In the next series of experiments, buffered ATP of higher concentration was incubated with the pancreatic juice obtained from CCK-8-stimulated pancreas and the breakdown products ADP and AMP were determined at different times and compared with the initial concentration of the ATP standard (Fig. 2B). At the beginning of the experiment the ATP concentration was 19.3 μM. After 5 min of incubation with the juice, ATP was reduced to 56 %, and 24 % of ATP was converted to AMP. No measurable amounts of ADP were detected at this time. After 16 min incubation, the initial ATP was reduced to 13 %, there was 34 % of AMP and only 4 % of ADP was detected. Figure 2B also shows that AMP presumably disappeared from the mixture, as the total sum of nucleotides after 5 and 16 min incubation was 80 and 51 %, respectively, of the original amount ATP. These results indicate that pancreatic juice contains one (or more) nucleotidases that break down ATP and ADP. Since ADP was hardly detected, it is possible that the two phosphodiester bonds of ATP were sequentially hydrolysed and AMP was released, as found for the native and heterologously expressed membrane bound CD39, in contrast to soluble CD39 (LeBel et al. 1980; Laliberté & Beaudoin, 1983; Heine et al. 2001). Disappearance of AMP indicates that the juice also contains 5′-nucleotidase activity that hydrolyses AMP to adenosine.

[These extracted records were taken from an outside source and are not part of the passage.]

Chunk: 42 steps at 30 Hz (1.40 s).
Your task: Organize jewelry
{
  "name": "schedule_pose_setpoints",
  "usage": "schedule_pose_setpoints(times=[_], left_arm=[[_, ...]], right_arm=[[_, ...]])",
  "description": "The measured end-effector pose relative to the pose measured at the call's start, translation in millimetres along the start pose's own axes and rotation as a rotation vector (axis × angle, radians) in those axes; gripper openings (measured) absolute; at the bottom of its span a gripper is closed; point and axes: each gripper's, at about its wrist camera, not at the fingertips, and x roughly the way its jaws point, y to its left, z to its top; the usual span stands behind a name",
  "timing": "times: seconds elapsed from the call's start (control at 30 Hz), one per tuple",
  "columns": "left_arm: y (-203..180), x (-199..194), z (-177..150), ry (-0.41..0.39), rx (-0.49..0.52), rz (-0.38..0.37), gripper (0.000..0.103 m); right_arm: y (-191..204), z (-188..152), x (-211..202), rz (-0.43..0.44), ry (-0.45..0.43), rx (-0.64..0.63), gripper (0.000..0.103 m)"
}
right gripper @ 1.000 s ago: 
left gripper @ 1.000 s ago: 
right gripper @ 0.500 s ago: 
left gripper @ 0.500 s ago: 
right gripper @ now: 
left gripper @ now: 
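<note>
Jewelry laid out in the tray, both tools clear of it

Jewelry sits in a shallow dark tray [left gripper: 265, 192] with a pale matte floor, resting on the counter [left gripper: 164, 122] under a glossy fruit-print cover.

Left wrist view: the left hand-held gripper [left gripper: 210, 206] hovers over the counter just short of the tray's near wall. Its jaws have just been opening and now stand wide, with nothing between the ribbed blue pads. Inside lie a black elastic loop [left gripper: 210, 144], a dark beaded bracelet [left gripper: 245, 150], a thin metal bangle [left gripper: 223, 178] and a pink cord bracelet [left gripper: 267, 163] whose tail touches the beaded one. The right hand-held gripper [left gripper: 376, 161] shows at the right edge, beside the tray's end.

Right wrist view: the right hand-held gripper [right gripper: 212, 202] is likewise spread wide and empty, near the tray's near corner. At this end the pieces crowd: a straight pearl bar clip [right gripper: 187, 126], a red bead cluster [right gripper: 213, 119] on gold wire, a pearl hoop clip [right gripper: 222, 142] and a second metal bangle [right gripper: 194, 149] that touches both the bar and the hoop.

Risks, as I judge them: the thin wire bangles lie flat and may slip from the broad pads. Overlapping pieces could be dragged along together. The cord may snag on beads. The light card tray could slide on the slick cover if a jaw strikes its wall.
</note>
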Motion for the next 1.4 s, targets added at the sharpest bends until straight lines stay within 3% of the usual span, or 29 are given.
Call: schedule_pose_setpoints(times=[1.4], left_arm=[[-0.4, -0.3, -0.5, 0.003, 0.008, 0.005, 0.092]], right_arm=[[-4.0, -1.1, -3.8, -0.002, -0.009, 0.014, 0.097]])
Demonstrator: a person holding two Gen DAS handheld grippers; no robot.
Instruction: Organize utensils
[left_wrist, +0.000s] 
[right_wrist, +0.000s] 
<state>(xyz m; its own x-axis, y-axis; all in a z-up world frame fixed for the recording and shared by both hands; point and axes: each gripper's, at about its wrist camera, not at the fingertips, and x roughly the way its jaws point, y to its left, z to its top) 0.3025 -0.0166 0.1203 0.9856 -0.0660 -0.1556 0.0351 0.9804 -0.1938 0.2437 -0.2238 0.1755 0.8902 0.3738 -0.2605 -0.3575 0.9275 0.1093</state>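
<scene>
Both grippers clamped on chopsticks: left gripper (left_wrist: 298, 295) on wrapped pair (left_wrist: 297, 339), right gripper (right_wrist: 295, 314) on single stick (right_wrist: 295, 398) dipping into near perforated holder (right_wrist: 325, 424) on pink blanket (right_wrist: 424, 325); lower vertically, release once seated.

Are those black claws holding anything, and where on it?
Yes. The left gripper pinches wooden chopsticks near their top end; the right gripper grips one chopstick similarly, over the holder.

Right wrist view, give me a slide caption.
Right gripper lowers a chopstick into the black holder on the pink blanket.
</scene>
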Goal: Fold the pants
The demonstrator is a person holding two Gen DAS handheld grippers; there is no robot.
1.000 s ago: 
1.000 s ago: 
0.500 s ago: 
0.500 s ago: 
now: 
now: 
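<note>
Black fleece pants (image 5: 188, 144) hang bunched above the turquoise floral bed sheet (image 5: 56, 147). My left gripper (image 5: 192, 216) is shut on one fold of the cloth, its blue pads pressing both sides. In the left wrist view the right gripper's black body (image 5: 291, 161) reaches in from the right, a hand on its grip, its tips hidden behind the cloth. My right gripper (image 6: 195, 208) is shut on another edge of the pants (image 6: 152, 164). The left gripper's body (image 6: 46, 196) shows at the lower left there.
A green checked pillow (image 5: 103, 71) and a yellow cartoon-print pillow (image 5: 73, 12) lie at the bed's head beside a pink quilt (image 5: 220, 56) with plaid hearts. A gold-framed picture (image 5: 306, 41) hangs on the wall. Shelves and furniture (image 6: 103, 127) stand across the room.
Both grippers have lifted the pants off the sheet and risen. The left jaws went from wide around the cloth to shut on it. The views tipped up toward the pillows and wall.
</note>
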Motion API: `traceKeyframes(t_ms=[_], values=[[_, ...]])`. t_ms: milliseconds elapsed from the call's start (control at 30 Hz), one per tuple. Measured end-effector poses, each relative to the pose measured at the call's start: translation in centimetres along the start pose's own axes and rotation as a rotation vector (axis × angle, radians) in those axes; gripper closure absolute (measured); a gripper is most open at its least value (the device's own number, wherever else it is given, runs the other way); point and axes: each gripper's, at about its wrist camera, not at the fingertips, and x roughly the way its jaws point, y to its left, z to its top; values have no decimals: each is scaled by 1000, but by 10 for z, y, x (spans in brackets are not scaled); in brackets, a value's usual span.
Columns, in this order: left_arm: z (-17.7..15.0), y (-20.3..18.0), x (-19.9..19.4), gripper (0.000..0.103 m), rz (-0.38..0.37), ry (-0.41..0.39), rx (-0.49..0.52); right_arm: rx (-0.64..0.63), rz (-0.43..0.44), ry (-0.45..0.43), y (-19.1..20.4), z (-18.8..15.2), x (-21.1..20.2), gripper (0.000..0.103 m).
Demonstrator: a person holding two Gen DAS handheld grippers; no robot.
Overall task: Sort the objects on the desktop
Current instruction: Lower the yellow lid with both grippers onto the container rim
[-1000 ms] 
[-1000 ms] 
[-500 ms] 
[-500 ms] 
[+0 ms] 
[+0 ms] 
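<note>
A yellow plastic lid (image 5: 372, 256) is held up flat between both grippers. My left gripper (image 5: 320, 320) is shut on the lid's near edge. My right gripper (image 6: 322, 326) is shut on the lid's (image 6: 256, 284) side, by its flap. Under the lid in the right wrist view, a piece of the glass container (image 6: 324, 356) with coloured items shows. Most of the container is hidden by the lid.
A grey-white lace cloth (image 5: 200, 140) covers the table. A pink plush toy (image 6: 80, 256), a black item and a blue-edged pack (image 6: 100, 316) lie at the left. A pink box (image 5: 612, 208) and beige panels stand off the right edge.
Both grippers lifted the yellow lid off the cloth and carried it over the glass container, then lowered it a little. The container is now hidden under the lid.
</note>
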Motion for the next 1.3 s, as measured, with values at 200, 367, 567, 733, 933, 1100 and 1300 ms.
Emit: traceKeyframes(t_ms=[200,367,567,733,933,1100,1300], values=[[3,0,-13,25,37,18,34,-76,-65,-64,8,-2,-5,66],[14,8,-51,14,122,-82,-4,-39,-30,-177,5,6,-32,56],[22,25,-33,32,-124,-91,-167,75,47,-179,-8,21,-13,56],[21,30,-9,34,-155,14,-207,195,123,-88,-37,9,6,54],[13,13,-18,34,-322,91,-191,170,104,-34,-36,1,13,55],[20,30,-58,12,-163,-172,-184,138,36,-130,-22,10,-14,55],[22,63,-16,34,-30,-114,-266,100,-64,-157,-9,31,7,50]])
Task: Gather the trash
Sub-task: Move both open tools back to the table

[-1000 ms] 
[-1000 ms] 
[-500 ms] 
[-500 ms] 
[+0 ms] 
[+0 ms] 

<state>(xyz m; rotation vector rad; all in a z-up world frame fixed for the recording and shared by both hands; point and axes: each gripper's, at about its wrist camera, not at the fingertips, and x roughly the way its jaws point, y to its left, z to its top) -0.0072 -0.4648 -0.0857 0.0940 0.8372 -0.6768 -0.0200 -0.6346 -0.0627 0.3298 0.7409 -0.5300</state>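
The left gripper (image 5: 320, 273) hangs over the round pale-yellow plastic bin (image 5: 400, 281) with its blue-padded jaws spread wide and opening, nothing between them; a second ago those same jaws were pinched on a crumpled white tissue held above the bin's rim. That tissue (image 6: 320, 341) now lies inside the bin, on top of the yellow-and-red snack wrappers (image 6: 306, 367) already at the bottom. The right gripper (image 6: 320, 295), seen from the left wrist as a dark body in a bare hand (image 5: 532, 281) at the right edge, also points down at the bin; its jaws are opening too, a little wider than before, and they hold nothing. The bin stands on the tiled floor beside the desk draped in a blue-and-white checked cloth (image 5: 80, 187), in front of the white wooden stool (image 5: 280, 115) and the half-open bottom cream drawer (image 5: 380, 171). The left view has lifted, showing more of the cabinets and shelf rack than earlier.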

Nucleotidase activity is associated with a particulate fraction of pancreatic juice

Most of the ecto-nucleotidase activities in various cells are due to enzymes embedded in the plasma membrane. The biochemistry of the NTPDase1 catalytic activity is well described for the pancreatic tissue (see Introduction), but our observation that a similar hydrolytic activity is found in pancreatic juice is new. Recently, several reports show that some nucleotidases (NTPDases 5 and 6; and NPP1 to NPP3) may be released into the surrounding medium of various cells (Mulero et al. 1999; Bollen et al. 2000; Braun et al. 2000; Chen & Guidotti, 2001). Also sympathetic nerve stimulation causes release of soluble NTPDase along with ATP (Todorov et al. 1997; Westfall et al. 2000). Since pancreatic juice contains nucleotidase activity, we investigated whether it was the soluble enzyme that was responsible for the hydrolytic activity. Pancreatic juice collected from animals stimulated with CCK-8 was ultracentrifuged and the supernatant and the pellet were assayed for the nucleotidase activity. Figure 3 shows that the supernatant had a very weak nucleotidase activity. In contrast, the pellet hydrolysed ATP in the given standard to less than 1 % within 5 min. Since ouabain and levamizole were included in the samples, the activity was not due to the Na+,K+-ATPase or alkaline phosphatase.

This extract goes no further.